Dicono che quando una donna avanza, non c’è uomo che retroceda.

Dipende, dico io dal mio maschilismo di ritorno, un miscuglio di Pedro Infante e José Alfredo Jiménez.

Dipende, per esempio, se l’uomo sta davanti alla donna che avanza.

Il mio nome è Marcos, ho il difetto personale di essere uomo, maschio e la virtù collettiva di essere quello che noi siamo, quelle che noi siamo: zapatiste.

Come tale, come tali, confesso che mi stupisce e meraviglia vedere una donna alzarsi e fare a pezzi le istruzioni del suo montaggio.

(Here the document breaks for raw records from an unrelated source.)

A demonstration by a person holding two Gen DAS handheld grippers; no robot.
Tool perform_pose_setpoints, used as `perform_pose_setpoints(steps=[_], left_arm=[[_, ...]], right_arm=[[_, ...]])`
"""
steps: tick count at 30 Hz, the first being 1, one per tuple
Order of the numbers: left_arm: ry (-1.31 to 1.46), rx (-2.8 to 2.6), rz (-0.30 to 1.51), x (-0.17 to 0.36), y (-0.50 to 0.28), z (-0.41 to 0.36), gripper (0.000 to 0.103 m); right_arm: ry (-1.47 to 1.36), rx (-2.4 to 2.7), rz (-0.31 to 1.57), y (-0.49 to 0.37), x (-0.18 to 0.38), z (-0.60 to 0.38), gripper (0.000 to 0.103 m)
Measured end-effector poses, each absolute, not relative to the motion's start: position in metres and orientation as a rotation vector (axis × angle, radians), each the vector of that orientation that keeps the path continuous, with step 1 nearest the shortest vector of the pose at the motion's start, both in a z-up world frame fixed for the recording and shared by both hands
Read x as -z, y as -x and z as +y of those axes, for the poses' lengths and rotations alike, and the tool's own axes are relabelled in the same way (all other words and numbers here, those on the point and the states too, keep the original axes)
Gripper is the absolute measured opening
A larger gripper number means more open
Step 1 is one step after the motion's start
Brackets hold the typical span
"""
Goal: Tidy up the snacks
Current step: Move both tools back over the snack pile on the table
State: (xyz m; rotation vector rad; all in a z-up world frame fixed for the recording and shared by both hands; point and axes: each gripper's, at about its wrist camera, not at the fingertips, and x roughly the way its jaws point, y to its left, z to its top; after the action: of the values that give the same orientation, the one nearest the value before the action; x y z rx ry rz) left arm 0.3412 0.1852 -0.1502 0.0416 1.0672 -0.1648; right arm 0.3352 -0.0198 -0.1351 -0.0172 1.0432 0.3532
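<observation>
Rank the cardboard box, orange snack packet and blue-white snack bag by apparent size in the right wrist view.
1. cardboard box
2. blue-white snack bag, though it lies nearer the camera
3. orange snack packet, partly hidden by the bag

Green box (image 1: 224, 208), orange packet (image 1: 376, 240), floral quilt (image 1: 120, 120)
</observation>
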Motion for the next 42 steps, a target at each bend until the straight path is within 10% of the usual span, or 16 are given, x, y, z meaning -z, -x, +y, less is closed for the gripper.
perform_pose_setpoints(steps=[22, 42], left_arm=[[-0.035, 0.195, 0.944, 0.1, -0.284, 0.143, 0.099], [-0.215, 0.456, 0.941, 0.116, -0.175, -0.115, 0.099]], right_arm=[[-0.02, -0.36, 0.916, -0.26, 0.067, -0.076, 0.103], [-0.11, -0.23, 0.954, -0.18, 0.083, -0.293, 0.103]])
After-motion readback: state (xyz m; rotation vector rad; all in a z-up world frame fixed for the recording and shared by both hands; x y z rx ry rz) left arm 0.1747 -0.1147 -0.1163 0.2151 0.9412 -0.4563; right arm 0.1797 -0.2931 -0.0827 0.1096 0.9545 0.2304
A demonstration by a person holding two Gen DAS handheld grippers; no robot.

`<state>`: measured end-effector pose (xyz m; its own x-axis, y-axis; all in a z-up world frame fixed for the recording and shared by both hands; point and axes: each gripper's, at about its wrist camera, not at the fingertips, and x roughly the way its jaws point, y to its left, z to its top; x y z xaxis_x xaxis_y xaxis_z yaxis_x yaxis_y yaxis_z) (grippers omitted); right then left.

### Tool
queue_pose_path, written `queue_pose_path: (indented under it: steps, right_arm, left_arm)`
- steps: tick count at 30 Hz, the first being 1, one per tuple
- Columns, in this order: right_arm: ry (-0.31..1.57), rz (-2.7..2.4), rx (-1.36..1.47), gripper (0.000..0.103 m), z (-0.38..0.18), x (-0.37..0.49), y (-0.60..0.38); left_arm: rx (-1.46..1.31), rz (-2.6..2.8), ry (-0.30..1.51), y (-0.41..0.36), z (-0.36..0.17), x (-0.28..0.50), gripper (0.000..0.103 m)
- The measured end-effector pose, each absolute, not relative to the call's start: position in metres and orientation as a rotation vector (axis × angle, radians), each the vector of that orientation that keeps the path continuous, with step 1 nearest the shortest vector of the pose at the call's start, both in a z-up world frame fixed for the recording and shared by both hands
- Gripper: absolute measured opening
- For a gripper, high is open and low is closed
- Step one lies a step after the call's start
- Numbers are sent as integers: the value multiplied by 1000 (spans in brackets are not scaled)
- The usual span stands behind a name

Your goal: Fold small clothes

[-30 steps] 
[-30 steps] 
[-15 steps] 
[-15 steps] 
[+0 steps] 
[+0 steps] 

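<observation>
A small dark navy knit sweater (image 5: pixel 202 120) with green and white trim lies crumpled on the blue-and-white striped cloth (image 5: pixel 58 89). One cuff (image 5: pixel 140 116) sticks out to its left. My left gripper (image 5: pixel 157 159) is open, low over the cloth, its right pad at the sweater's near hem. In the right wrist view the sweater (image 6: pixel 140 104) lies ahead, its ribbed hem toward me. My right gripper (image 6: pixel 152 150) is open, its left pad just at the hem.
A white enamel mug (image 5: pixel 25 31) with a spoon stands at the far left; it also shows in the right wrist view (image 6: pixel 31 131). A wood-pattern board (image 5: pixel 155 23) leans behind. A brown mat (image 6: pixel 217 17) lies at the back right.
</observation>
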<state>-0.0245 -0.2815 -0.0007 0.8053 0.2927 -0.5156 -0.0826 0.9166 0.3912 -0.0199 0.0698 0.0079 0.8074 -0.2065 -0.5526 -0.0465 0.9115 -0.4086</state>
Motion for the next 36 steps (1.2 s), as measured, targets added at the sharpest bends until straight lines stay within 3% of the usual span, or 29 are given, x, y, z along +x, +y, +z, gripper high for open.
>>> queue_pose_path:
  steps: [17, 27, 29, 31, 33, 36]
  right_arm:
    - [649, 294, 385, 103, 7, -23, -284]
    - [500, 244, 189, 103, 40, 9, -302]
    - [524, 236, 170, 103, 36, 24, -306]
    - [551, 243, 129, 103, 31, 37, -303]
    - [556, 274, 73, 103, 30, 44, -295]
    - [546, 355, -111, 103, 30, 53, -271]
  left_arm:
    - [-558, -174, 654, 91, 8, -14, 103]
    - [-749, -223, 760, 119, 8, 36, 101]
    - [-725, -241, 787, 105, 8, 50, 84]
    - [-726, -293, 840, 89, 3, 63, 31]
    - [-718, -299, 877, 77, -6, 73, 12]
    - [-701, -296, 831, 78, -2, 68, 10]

È tanto bella una donna in piedi che dà i brividi solo guardarla.

Ed ascoltare è questo, imparare a guardare…

Salute a queste donne, alle nostre compagne detenute ed a quelle qui riunite.

Salute al loro non aver paura.

Salute al valore con cui ci contagiate, alla convinzione che ci trasmettete: che se non facciamo niente per cambiare questo sistema siamo suoi complici.

Dall’Altra Città del Messico
Subcomandante Insurgente Marcos
Messico, maggio 2006

P.S. CHE DOMANDA: Che punizione si meritano i governanti, i comandanti ed i poliziotti che hanno aggredito così le donne, le nostre compagne? Che punizione si merita il sistema che ha trasformato l’essere donna in un crimine? Se restiamo zitti, se guardiamo da un’altra parte, se lasciamo che la brutalità poliziesca in Atenco rimanga impune, chi sarà salvo? Non è allora elementare giustizia la libertà di tutte le prigioniere e di tutti i prigionieri di Atenco?